Subsequent results of the study showed that higher levels of alexithymia were moderately correlated with worse mental wellbeing in both groups (Pearson's correlation(r) 0.32, p< 0.001), showing that there is a proven link between the two.

Interestingly, in patients with Sjogrens syndrome, levels of emotion suppression also correlated with worse mental wellbeing in patients (r=-0.13, p=0.03), an effect that was seen less in the control group.

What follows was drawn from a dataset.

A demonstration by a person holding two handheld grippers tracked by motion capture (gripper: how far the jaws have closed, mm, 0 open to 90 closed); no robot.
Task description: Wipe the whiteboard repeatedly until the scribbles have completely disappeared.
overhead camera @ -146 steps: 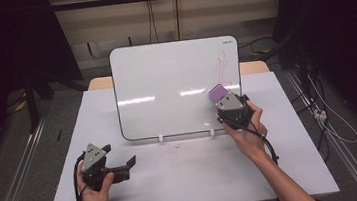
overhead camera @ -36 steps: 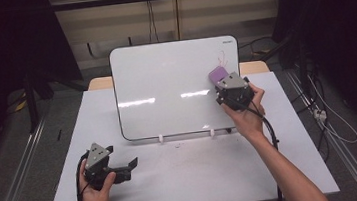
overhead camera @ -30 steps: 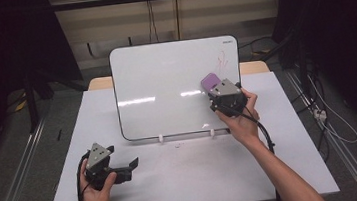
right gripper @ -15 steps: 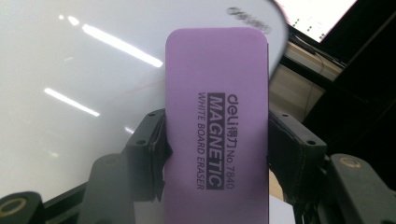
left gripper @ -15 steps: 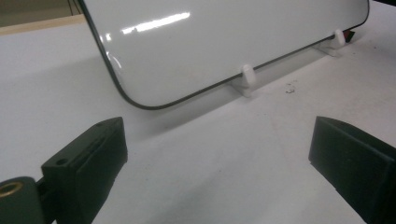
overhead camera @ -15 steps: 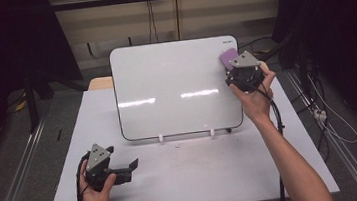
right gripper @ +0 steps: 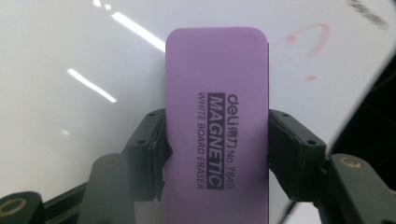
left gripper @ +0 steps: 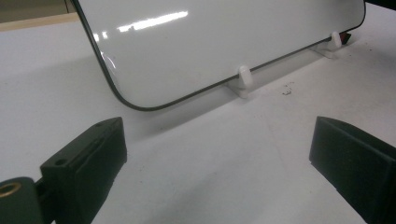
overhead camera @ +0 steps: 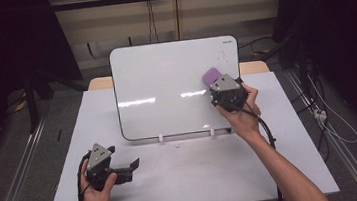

"Patients with Sjogrens syndrome experience chronic dryness of the eyes and mouth as well as other parts of the body, and thus have a hampered ability to cry. This may affect their ability to express their emotions and they often have to rely on words and facial expressions instead of tears as a result" said Ms. Ninke Van Leeuwen from Utrecht University.

"We hope that the results of our study will drive further research to examine different psychological interventions that can benefit patients with Sjogrens syndrome who have emotional processing problems."

Validated questionnaires were used to assess the emotional processing, regulation and mental well-being of 300 patients with primary Sjogrens syndrome in the Netherlands area and 100 demographically matched healthy controls (mean age 56.8 years, 93% female).

The questionnaires evaluated responses on the emotional processing styles including affect intensity (the strength of the emotions with which individuals respond to certain stimulus), alexithymia, cognitive reappraisal (the use of coping strategies for dealing with negative thoughts and feelings), expression and suppression of emotions and mental wellbeing.